### Information supplied
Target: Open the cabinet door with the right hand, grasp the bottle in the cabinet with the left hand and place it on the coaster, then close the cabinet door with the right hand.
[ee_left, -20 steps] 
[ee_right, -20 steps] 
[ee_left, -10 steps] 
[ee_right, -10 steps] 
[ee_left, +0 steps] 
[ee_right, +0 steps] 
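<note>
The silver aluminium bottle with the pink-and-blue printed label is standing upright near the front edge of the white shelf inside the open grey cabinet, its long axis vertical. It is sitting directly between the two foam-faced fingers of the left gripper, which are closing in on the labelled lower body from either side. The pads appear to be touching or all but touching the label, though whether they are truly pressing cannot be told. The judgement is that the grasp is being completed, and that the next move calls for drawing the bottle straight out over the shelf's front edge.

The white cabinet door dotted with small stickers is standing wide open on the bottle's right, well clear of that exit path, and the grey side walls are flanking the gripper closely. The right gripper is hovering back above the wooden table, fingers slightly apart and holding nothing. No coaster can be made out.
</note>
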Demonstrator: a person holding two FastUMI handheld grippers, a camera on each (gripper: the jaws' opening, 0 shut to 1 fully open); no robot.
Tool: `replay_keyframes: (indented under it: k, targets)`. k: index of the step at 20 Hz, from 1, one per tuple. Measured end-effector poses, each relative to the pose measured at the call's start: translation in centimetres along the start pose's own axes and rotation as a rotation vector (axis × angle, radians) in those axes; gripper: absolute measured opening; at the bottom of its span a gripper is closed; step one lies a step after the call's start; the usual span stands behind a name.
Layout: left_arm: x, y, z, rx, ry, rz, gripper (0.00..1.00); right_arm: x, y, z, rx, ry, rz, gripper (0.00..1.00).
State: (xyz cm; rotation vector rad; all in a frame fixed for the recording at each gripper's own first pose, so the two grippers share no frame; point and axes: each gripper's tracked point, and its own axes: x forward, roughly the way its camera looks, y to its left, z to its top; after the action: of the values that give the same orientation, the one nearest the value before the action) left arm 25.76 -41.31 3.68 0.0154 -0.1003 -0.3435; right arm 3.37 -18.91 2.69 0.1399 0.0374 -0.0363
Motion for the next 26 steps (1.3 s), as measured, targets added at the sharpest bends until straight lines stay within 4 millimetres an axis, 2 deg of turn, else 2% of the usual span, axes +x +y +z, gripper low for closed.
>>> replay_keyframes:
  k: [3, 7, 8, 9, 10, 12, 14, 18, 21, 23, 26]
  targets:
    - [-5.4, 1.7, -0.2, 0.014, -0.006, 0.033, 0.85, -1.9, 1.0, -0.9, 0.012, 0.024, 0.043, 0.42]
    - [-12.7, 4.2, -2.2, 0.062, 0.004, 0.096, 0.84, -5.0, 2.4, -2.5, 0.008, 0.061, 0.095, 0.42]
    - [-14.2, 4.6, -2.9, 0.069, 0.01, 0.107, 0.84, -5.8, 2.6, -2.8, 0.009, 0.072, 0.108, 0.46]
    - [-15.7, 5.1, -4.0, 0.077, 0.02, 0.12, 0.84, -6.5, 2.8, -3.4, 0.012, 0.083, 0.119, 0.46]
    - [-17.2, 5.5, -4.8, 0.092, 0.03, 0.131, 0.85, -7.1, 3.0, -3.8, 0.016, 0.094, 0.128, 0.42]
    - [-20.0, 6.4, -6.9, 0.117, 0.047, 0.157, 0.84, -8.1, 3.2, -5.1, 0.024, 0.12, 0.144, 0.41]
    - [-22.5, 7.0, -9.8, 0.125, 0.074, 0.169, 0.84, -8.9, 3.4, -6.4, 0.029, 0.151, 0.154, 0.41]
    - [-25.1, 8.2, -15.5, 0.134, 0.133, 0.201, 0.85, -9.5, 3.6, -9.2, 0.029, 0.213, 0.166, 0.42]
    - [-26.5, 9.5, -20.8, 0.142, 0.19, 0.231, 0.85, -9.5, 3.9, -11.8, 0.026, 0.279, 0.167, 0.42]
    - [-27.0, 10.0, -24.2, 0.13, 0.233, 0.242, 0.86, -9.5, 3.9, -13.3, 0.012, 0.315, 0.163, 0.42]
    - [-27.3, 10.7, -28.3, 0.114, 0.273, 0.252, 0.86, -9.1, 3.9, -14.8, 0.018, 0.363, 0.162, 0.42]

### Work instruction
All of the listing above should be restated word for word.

### The completed task
Target: Open the cabinet door with the right hand, grasp the bottle in the cabinet with the left hand and place it on the coaster, then close the cabinet door with the right hand.
[ee_left, -20 steps] 
[ee_right, -20 steps] 
[ee_left, -10 steps] 
[ee_right, -10 steps] 
[ee_left, +0 steps] 
[ee_right, +0 steps] 
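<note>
The silver aluminium bottle with the pink-and-blue printed label is standing upright near the front edge of the white shelf inside the open grey cabinet, its long axis vertical. It is sitting directly between the two foam-faced fingers of the left gripper, which are closing in on the labelled lower body from either side. The pads appear to be touching or all but touching the label, though whether they are truly pressing cannot be told. The judgement is that the grasp is being completed, and that the next move calls for drawing the bottle straight out over the shelf's front edge.

The white cabinet door dotted with small stickers is standing wide open on the bottle's right, well clear of that exit path, and the grey side walls are flanking the gripper closely. The right gripper is hovering back above the wooden table, fingers slightly apart and holding nothing. No coaster can be made out.
</note>
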Demonstrator: a person holding two FastUMI handheld grippers, a camera on each (gripper: the jaws' opening, 0 shut to 1 fully open); no robot.
Tool: `replay_keyframes: (indented under it: k, targets)`. k: index of the step at 20 Hz, from 1, one per tuple. Measured end-effector poses, each relative to the pose measured at the call's start: translation in centimetres along the start pose's own axes and rotation as a rotation vector (axis × angle, radians) in those axes; gripper: absolute measured opening; at the bottom of its span a gripper is closed; step one lies a step after the call's start; the usual span stands behind a name.
Layout: left_arm: x, y, z, rx, ry, rz, gripper (0.00..1.00); right_arm: x, y, z, rx, ry, rz, gripper (0.00..1.00).
State: (xyz cm; rotation vector rad; all in a frame fixed for the recording at each gripper's own first pose, so the two grippers share no frame; point and axes: each gripper's tracked point, and its own axes: x forward, roughly the way its camera looks, y to its left, z to its top; after the action: of the values that give the same orientation, the one nearest the value before the action) left arm 25.76 -41.31 3.68 0.0154 -0.1003 -0.3435; right arm 3.37 -18.91 2.69 0.1399 0.0374 -0.0363
Motion for the next 26 steps (1.3 s), as measured, targets added at the sharpest bends until straight lines stay within 4 millimetres an axis, 2 deg of turn, else 2% of the usual span, axes +x +y +z, gripper low for closed.
>>> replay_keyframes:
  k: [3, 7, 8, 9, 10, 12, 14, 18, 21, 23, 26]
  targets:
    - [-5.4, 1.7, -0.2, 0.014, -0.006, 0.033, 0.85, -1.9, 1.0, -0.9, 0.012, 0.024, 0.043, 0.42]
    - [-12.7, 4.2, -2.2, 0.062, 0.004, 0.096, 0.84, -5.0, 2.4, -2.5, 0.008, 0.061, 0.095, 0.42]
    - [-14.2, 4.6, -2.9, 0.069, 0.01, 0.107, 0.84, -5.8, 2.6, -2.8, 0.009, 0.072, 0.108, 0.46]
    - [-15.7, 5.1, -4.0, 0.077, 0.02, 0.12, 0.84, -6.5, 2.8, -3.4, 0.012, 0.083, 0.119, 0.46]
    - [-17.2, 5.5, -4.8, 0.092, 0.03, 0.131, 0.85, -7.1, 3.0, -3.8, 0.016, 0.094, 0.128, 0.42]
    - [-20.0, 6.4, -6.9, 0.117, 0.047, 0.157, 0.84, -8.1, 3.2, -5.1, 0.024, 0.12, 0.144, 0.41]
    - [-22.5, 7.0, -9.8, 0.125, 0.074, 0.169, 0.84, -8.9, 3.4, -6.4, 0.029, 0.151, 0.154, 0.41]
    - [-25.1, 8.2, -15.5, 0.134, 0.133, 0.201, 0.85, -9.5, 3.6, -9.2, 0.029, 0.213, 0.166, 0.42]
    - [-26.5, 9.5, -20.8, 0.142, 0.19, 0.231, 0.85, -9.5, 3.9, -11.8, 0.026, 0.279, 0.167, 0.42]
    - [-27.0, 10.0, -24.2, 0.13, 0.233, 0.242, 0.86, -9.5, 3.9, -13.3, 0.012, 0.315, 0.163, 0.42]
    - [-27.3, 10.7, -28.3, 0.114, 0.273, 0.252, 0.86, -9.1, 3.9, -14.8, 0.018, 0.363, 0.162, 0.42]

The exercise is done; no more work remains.